I keep harping on how good the acting is on this show, and Monday night’s contrast between Donal Logue’s Bullock and Ben McKenzie’s Gordon on how they go about doing their jobs is no exception. On the surface, it really is the standard good cop-bad cop routine. Jim Gordon is a straight-laced idealist who firmly believes in the law. Harvey Bullock sees this city for what it is, and adapts to it like a second skin – if he has to beat the snot out of a suspect to get answers, so be it. And if Falcone asks him to whack Gordon if he doesn’t put a bullet in Cobblepot’s head, he’ll do it without question. Watching these two constantly argue and debate about their jobs is really good stuff to watch, and McKenzie has really convinced me that he is Gordon three episodes in.

But it’s the climax of the episode that has me really jazzed, and where my comparison to Scorsese’s The Departed comes in. Hell, I go one further and add Taxi Driver. You think I’m insane, right? Allow me to explain: Thought the long and rich career of the legendary filmmaker, you can see that he explore similar themes of moral decay, the existential nature of one’s identity, and finding the saints in sinners, and the sinners in saints, just to name a few. When I see the Balloonman explaining his actions to Gordon, I couldn’t help but hear Travis Bickle’s statement bow how he stood up to the scum, the cunts, the dogs, the filth and the shit that’s infected New York City. Bickle kills pimps and thugs because, in his (warped) mind, no one else chooses to stand up and protect the innocent, so he takes it upon himself to do the job no one else will face. The Balloonman kills crooked cops and men of the cloth who take advantage of young boys because he can; because someone, anyone, needs to make an example of those who prey on the fearful; to show that there’s at least one person in this town who won’t take it anymore.
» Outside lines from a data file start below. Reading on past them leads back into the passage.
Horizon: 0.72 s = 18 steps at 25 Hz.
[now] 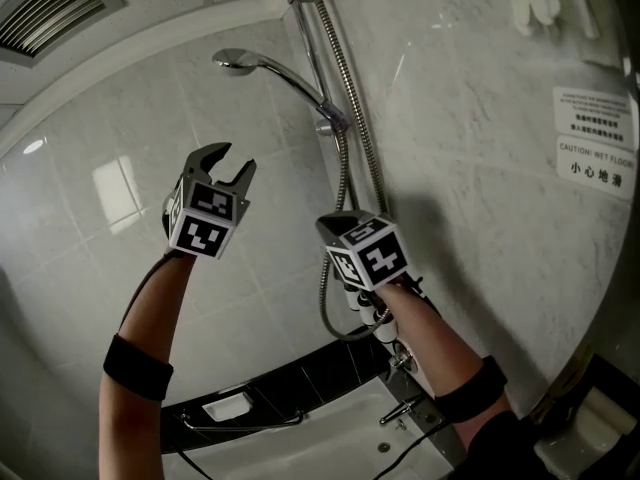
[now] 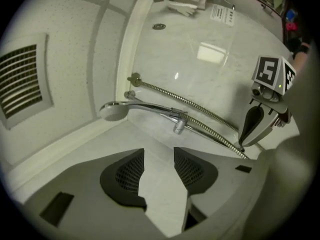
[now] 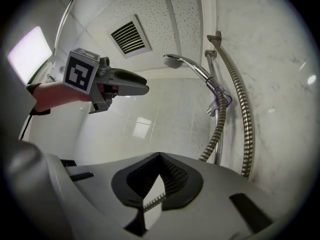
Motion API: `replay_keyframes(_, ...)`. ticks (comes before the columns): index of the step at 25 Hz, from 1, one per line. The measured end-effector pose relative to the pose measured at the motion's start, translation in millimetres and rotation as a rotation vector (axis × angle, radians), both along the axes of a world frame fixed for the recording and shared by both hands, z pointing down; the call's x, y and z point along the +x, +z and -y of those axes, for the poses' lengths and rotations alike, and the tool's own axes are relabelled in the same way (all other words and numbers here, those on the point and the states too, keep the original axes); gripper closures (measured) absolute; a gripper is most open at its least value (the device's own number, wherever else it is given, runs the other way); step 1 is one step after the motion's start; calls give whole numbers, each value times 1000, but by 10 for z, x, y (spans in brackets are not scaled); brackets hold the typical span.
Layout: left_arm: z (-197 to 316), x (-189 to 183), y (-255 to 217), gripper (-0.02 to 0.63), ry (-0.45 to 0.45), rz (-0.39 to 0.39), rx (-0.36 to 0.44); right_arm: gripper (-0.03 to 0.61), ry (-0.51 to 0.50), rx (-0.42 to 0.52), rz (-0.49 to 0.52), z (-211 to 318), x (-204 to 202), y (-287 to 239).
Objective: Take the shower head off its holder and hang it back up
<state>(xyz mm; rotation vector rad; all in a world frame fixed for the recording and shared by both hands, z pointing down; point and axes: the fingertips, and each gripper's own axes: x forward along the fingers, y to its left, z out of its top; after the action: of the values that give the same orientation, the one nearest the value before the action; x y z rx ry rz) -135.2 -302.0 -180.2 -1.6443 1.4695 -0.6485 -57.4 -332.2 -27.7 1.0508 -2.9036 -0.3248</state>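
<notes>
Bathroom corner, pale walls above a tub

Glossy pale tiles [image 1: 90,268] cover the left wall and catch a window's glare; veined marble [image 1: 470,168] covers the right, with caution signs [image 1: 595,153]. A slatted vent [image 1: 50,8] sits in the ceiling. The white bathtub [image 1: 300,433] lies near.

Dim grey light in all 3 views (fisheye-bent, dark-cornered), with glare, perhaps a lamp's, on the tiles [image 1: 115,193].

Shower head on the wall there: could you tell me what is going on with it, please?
A person has a claw in each hand, both raised toward the shower head, which sits in its holder, not yet taken off. The left claw is open and empty. The right claw is shut, close beside the metal hose.
</notes>
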Motion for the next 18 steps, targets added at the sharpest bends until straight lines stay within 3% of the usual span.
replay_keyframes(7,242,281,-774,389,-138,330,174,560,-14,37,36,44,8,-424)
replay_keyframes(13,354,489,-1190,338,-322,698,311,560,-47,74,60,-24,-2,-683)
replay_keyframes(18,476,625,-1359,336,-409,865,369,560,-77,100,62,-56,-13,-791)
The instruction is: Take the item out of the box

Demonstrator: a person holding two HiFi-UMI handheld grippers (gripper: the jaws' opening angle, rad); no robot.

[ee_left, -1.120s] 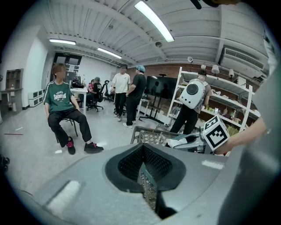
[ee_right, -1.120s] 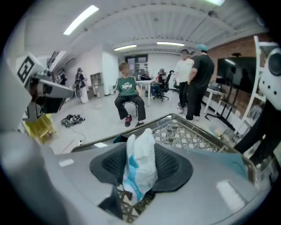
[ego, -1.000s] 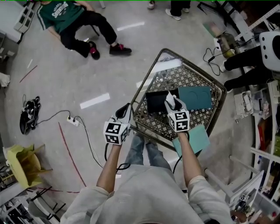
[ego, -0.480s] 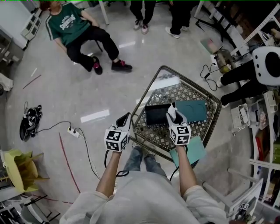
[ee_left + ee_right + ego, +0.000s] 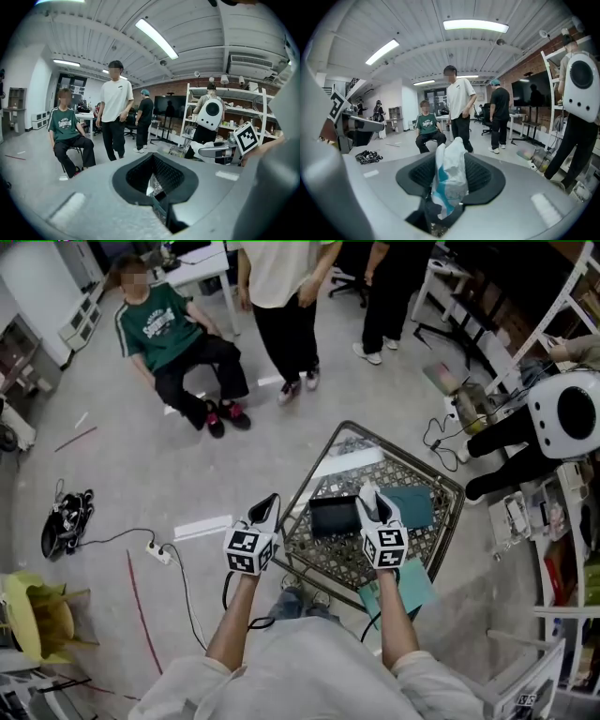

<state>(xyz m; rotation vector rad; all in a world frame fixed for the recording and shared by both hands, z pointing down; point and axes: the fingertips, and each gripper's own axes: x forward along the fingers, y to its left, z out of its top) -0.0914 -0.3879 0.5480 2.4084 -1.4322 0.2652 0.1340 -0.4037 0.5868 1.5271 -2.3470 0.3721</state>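
Observation:
A black open box [image 5: 334,516] lies on a metal mesh table [image 5: 342,559], with a teal lid [image 5: 410,505] beside it on the right. My right gripper [image 5: 370,498] hangs above the box's right edge, shut on a white and teal packet [image 5: 450,176] that sticks up between its pads. The packet is clear of the box. My left gripper [image 5: 269,505] hovers left of the table's edge, over the floor, pointing forward. Its jaws meet at the tips with nothing between them [image 5: 152,187].
A second teal sheet [image 5: 398,587] sits at the table's near edge. A seated person in a green shirt [image 5: 173,338] and standing people [image 5: 281,296] are ahead. A white robot [image 5: 562,413] and shelves stand at the right. Cables [image 5: 155,498] lie on the floor at the left.
Both grippers have risen above the table, the right one carrying the packet up out of the box. The head view has tilted up, showing more of the room ahead.

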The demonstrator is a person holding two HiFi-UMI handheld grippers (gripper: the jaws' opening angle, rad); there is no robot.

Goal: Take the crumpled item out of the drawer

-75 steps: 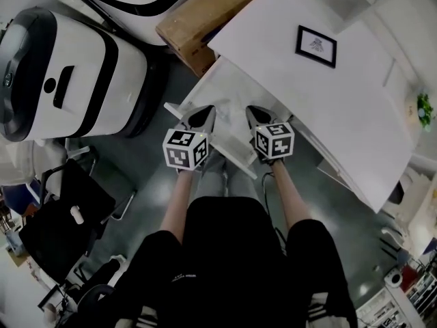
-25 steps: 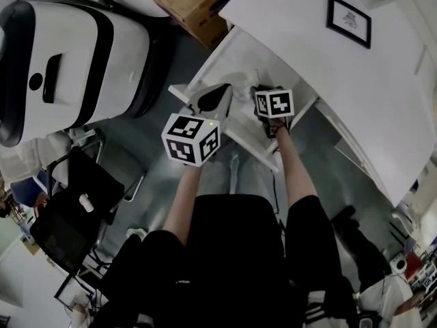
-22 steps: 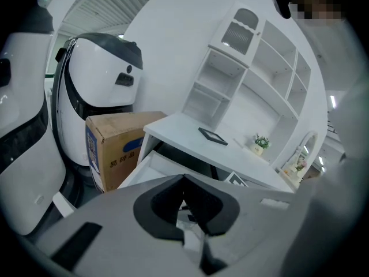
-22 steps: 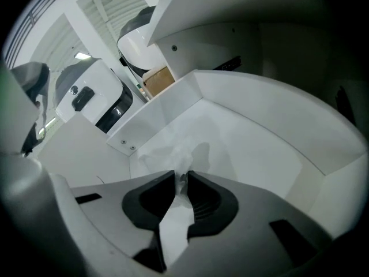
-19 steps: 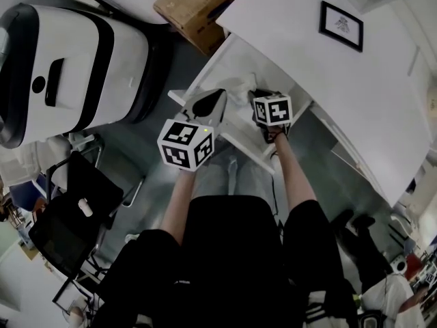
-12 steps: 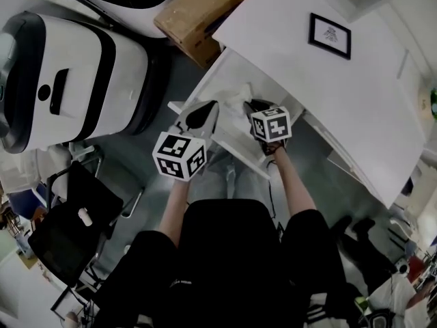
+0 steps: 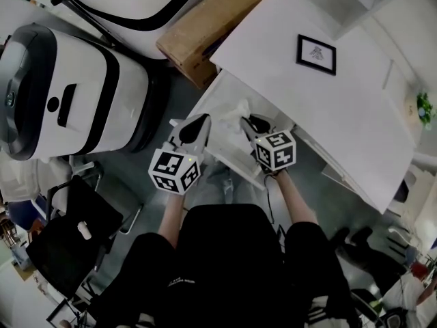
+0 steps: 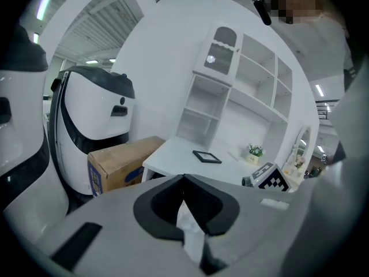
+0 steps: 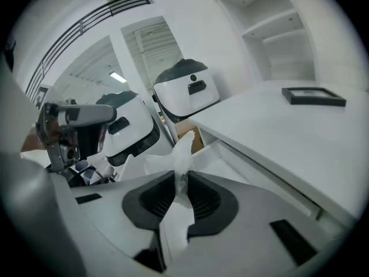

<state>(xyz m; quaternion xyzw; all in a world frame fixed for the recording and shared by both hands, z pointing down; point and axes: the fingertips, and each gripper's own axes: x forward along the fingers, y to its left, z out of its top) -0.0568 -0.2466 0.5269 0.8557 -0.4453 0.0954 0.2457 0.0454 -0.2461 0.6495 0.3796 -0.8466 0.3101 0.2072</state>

But I also hear Nicholson’s Frank Costello, and his monologue about warping society to fit his image, and how he succeeds in making it a reality. His influence took root in young Collin Sullivan when he first paid for his groceries and recruited him to work in his garage. The toxic seeds bloomed when he rose through the ranks in the Massachusetts State Police, eventually making to SIU as a way for Costello to cover his tracks and keep in out of prison. Gordon confesses to his girlfriend, Barbra, that the city is sick, not just from the inside as he originally believes, but sick from the roots down. In the past three episodes, the creators paint a Gotham city as one where the devils and the disciples rule, where the cops and the mayor are doing deals with the mob to keep the lifestyle going, out of fear of getting on their bad side. The wealthiest ignore the plight of the downtrodden, leaving the rest to look out for no.1 and survive by any means necessary, like Selena Kyle. The environment of dog-eat-dog and looking out for number one is a product of the mob, and not the other way around. Good guys don’t exist in this town, and if they do, they’ll have their eyes opened and soon get with the program, or end up in jail or buried six feet under. Gordon saw the actions of a vigilante who needed to answer for his crimes, because that’s what the law requires. For the Balloonman, he understands his choices are damned if you, damned if you don’t, and he’d rather take the former than continue to side with the latter.

Allow me to sum up this excellent episode by paraphrasing the late Roger Ebert: “This episode of Gotham is like an examination of conscious, when you stay up all night trying to figure out a way to tell the priest: I know I done wrong, but, oh, Father, what else was I gonna do?”